Des Canadiens sont en compétition pour réaliser le «tricordeur» de «Star Trek»

TORONTO – Il y a près de 50 ans, les téléspectateurs ont découvert un gadget futuriste très pratique dans la série «Patrouille du cosmos» (Star Trek): le «tricordeur», qui pouvait mesurer les signes vitaux d’un patient et diagnostiquer des maladies simplement en le passant au-dessus du corps.

Aujourd’hui, une entreprise canadienne et 20 autres équipes de partout dans le monde se font la lutte pour remporter la compétition «XPrize», dotée d’une bourse totale de 10 millions $ US, en tentant de répliquer le «tricordeur» du Dr McCoy — «et au mépris du danger, avancer vers l’inconnu».

Le prototype présenté par l’équipe Cloud DX, de l’entreprise torontoise d’appareils médicaux Biosign, est basé sur un produit existant appelé «Pulseware», un moniteur porté au poignet qui surveille la pression artérielle, le rythme cardiaque, en plus de mesurer le rythme respiratoire. Les informations de cet appareil alimenté par USB apparaissent sur un petit écran d’ordinateur.

«Pour le XPrize, cependant, le but est véritablement d’obtenir quelque chose de beaucoup plus mobile, de bien plus puissant», indique le médecin chef Sonnu Kohli. «Nous utilisons donc la plateforme actuelle et la faisons évoluer, pour ensuite la présenter en compétition.»

Le Dr Kohli, qui travaille à l’urgence d’un hôpital en banlieue de Toronto, ajoute que l’équipe Cloud DX travaille également à la conception d’une composante servant de «laboratoire médical maison», et qui pourrait analyser le sang, l’urine et la salive.

Le but de la compétition de tricordeur, commanditée par la Fondation Qualcomm, est de créer un «médecin de poche» léger et portable qui permettrait aux consommateurs de vérifier leurs signes vitaux et diagnostiquer un ensemble de 15 maladies, dont le diabète de type 2, les infections urinaires, le taux élevé de cholestérol ou encore le VIH. L’appareil permettrait aussi de prendre des mesures importantes: pression artérielle, rythme et variations cardiaques, température, respiration et saturation en oxygène.

«L’intégration de ces technologies dans un appareil portable permettrait éventuellement de le vendre directement aux consommateurs», explique Grant Campany, l’un des directeurs de la Fondation XPrize, de Los Angeles.

En août, après avoir examiné les spécifications fournies sur papier par les 21 équipes, la fondation à but non lucratif ramènera le tout à une dizaine de concurrents, qui devront ensuite soumettre des prototypes à des fins de tests sur de véritables patients.

«L’équipe gagnante sera celle dont la technologie permettra de diagnostiquer le mieux une série de maladies, sans l’aide de professionnels de la santé ou d’installations spécialisées, et qui soit la plus conviviale pour l’utilisateur», précise la fondation sur son site Internet. Un tel instrument pourrait aussi être employé par les professionnels de la santé dans des régions aux ressources médicales limitées, ajoute M. Kohli.

«Un appareil portable pouvant être combiné à votre téléphone ou votre tablette devient très utile dans des endroits éloignés», poursuit le médecin, estimant que les gens s’étant portés volontaires pour se rendre en Haïti après le séisme de 2010 auraient pu bénéficier d’un tel outil. «Vous pouvez imaginer l’utiliser dans des endroits à faible revenu, des zones de catastrophes, en vol ou sur un bateau — partout où les appareils traditionnels ne sont pas disponibles.»

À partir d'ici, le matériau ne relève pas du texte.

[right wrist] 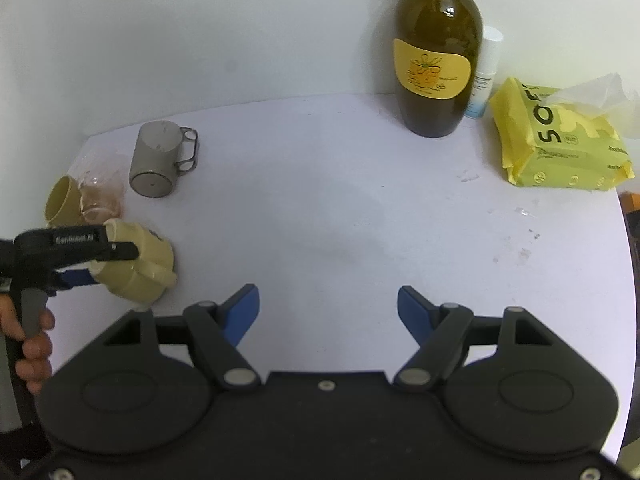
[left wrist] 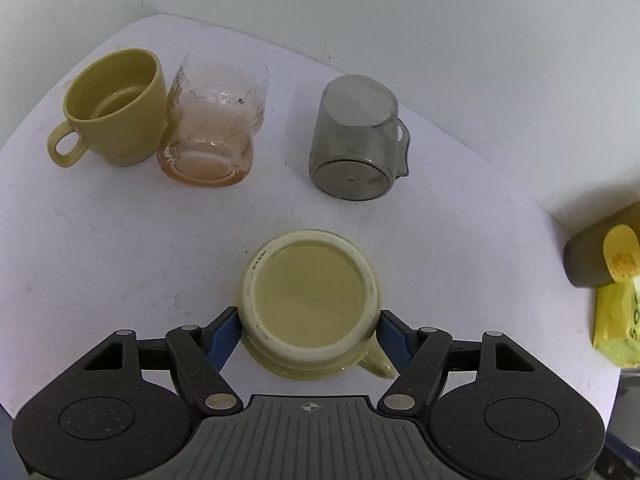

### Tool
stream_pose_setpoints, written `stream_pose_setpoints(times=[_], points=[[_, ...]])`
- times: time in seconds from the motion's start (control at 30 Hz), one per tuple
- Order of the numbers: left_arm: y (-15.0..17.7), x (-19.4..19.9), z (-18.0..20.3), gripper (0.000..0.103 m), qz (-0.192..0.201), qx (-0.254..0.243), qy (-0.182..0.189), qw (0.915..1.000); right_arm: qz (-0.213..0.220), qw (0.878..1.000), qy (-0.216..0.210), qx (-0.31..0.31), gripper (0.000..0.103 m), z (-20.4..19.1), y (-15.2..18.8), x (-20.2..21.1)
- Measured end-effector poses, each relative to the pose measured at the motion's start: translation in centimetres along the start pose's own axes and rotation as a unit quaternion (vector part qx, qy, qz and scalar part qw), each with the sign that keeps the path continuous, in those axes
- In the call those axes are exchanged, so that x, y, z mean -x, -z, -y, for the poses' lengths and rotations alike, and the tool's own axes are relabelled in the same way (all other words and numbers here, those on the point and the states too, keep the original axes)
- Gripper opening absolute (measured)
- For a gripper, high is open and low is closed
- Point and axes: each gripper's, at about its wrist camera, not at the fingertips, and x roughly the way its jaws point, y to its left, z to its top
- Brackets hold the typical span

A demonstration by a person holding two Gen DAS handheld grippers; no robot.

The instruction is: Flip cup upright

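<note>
A cream cup (left wrist: 310, 300) is upside down, its flat base facing my left wrist camera and its handle at the lower right. My left gripper (left wrist: 310, 330) is shut on its sides with the blue pads against it. In the right wrist view the same cup (right wrist: 138, 268) is tilted and sits at the table's left, held by the left gripper (right wrist: 86, 258). My right gripper (right wrist: 328, 312) is open and empty above the table's front middle.
On the white table (right wrist: 320, 208) a yellow mug (left wrist: 114, 106) stands upright, with a pink glass (left wrist: 212, 120) and a grey cup (left wrist: 358, 142) upside down. A green bottle (right wrist: 436, 48), a white bottle (right wrist: 486, 72) and a yellow wipes pack (right wrist: 556, 140) stand at the back right.
</note>
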Motion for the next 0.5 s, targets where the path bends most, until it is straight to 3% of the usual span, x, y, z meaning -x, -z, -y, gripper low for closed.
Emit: stream_pose_setpoints(times=[0.1,0.3,0.5], points=[[0.0,0.3,0.0,0.075,0.01,-0.009,-0.002,0.9999,0.001,1.0,0.004,-0.007,0.075,0.2,0.1,0.1],[0.4,1.1,0.5,0.076,0.029,-0.077,-0.013,0.9965,0.001,1.0,0.013,-0.019,0.075,0.2,0.0,0.1],[0.8,0.6,1.7,0.082,0.045,-0.173,-0.046,0.9828,0.002,1.0,0.016,-0.015,0.075,-0.6,0.2,0.5]])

Trois équipes se partageront le gros lot — 7,0 millions $ US seront remis au gagnant, puis 2,0 millions $ US au deuxième, et 1,0 million $ US au troisième.

Si l’équipe canadienne l’emporte, le Dr Kohli soutient que les fonds seront consacrés au développement commercial de l’appareil, l’un des seuls gadgets, selon lui, imaginés par le créateur de «Patrouille du cosmos» et qui n’est pas devenu réalité.

«Quand vous regardez la vieille télésérie, vous voyez qu’ils avaient saisi le concept du téléphone cellulaire, d’Internet (…) et qu’ils avaient le tricordeur. Donc, toutes les visions de Gene Roddenberry ont été réalisées, sauf le tricordeur.»

Le gagnant du concours doit être annoncé en septembre 2015, mais selon M. Campany, la fondation pourrait attendre jusqu’en 2016 afin que le tout coïncide avec le 50e anniversaire de la genèse de tous les «Star Trek», en 1966.